- **Task item**: Print the data exactly as it appears, keeping every word.

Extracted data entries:
((

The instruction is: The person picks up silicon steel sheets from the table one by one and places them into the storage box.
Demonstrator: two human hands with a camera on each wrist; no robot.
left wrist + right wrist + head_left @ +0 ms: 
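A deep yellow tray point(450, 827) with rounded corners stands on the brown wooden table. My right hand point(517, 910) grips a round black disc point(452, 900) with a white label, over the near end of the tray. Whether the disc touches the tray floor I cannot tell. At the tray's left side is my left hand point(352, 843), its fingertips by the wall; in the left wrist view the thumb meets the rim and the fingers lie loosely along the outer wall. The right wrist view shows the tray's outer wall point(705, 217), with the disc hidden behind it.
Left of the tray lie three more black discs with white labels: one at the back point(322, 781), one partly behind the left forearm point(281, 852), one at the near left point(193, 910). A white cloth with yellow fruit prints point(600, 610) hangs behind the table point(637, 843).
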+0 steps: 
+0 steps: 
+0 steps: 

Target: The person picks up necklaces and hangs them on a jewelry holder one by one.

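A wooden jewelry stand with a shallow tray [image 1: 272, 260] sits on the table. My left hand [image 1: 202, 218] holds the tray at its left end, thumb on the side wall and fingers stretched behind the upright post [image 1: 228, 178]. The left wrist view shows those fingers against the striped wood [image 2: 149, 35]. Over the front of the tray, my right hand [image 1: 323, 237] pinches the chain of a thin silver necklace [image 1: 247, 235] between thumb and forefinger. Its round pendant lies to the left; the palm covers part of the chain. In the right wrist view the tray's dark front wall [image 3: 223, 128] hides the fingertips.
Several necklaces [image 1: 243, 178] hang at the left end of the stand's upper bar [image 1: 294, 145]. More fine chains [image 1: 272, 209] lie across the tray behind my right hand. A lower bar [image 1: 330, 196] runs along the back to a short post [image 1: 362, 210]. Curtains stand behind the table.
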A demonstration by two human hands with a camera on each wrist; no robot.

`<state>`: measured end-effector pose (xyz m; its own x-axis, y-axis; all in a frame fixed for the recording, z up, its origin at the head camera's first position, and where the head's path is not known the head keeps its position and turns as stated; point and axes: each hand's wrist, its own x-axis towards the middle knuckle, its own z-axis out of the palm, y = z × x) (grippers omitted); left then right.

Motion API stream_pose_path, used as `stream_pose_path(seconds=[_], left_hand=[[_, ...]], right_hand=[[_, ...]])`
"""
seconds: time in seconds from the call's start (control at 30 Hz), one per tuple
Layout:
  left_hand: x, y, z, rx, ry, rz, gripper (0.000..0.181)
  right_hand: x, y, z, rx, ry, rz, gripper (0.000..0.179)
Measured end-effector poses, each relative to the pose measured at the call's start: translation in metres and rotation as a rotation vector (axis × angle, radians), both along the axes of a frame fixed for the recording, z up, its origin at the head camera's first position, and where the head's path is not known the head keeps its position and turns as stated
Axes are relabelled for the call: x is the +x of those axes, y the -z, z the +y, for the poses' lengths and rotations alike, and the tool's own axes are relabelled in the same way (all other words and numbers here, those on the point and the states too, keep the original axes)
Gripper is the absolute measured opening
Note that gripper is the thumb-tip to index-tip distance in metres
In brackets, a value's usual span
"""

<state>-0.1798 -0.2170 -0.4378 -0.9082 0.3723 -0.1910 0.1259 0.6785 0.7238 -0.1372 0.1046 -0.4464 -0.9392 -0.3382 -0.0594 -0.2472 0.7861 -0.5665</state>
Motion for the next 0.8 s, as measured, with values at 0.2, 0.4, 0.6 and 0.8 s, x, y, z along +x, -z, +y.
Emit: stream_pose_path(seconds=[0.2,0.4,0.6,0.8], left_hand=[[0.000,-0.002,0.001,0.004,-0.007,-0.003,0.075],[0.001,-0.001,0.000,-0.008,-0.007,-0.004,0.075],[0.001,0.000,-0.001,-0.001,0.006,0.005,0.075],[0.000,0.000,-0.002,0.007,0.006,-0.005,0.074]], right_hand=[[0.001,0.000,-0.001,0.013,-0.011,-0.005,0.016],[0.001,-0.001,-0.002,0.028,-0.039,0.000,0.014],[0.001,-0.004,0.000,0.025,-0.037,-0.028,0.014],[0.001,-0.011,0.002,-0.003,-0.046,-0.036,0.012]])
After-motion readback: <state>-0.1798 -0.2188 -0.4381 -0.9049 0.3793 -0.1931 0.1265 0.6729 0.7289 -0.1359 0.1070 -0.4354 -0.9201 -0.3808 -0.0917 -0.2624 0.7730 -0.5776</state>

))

- **Expected output**:
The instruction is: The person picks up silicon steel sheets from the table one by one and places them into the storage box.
Demonstrator: two human hands with a camera on each wrist; no robot.
left wrist + right wrist + head_left @ +0 ms: 
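A deep yellow tray point(450, 827) with rounded corners stands on the brown wooden table. My right hand point(517, 910) grips a round black disc point(452, 900) with a white label, over the near end of the tray. Whether the disc touches the tray floor I cannot tell. At the tray's left side is my left hand point(352, 843), its fingertips by the wall; in the left wrist view the thumb meets the rim and the fingers lie loosely along the outer wall. The right wrist view shows the tray's outer wall point(705, 217), with the disc hidden behind it.
Left of the tray lie three more black discs with white labels: one at the back point(322, 781), one partly behind the left forearm point(281, 852), one at the near left point(193, 910). A white cloth with yellow fruit prints point(600, 610) hangs behind the table point(637, 843).
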+0 steps: 
+0 steps: 
+0 steps: 

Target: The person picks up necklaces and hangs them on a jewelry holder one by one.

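A wooden jewelry stand with a shallow tray [image 1: 272, 260] sits on the table. My left hand [image 1: 202, 218] holds the tray at its left end, thumb on the side wall and fingers stretched behind the upright post [image 1: 228, 178]. The left wrist view shows those fingers against the striped wood [image 2: 149, 35]. Over the front of the tray, my right hand [image 1: 323, 237] pinches the chain of a thin silver necklace [image 1: 247, 235] between thumb and forefinger. Its round pendant lies to the left; the palm covers part of the chain. In the right wrist view the tray's dark front wall [image 3: 223, 128] hides the fingertips.
Several necklaces [image 1: 243, 178] hang at the left end of the stand's upper bar [image 1: 294, 145]. More fine chains [image 1: 272, 209] lie across the tray behind my right hand. A lower bar [image 1: 330, 196] runs along the back to a short post [image 1: 362, 210]. Curtains stand behind the table.
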A demonstration by two human hands with a camera on each wrist; no robot.

`<state>`: measured end-effector pose (xyz m; its own x-axis, y-axis; all in a frame fixed for the recording, z up, its origin at the head camera's first position, and where the head's path is not known the head keeps its position and turns as stated; point and axes: each hand's wrist, its own x-axis towards the middle knuckle, its own z-axis out of the palm, y = z × x) (grippers omitted); left then right.

Motion API stream_pose_path, used as `stream_pose_path(seconds=[_], left_hand=[[_, ...]], right_hand=[[_, ...]])`
"""
seconds: time in seconds from the call's start (control at 30 Hz), one per tuple
Layout:
  left_hand: x, y, z, rx, ry, rz, gripper (0.000..0.181)
  right_hand: x, y, z, rx, ry, rz, gripper (0.000..0.179)
Measured end-effector poses, each relative to the pose measured at the call's start: translation in metres and rotation as a rotation vector (axis × angle, radians), both along the axes of a frame fixed for the recording, z up, its origin at the head camera's first position, and where the head's path is not known the head keeps its position and turns as stated
Axes are relabelled for the call: x is the +x of those axes, y the -z, z the +y, for the poses' lengths and rotations alike, and the tool's own axes are relabelled in the same way (all other words and numbers here, those on the point and the states too, keep the original axes)
Gripper is the absolute measured opening
Note that gripper is the thumb-tip to index-tip distance in metres
In brackets, a value's usual span
"""

<state>-0.1798 -0.2170 -0.4378 -0.9082 0.3723 -0.1910 0.1259 0.6785 0.7238 -0.1372 0.1046 -0.4464 -0.9392 -0.3382 -0.0594 -0.2472 0.7861 -0.5665</state>
Motion for the next 0.8 s, as measured, with values at 0.2, 0.4, 0.6 and 0.8 s, x, y, z along +x, -z, +y.
Emit: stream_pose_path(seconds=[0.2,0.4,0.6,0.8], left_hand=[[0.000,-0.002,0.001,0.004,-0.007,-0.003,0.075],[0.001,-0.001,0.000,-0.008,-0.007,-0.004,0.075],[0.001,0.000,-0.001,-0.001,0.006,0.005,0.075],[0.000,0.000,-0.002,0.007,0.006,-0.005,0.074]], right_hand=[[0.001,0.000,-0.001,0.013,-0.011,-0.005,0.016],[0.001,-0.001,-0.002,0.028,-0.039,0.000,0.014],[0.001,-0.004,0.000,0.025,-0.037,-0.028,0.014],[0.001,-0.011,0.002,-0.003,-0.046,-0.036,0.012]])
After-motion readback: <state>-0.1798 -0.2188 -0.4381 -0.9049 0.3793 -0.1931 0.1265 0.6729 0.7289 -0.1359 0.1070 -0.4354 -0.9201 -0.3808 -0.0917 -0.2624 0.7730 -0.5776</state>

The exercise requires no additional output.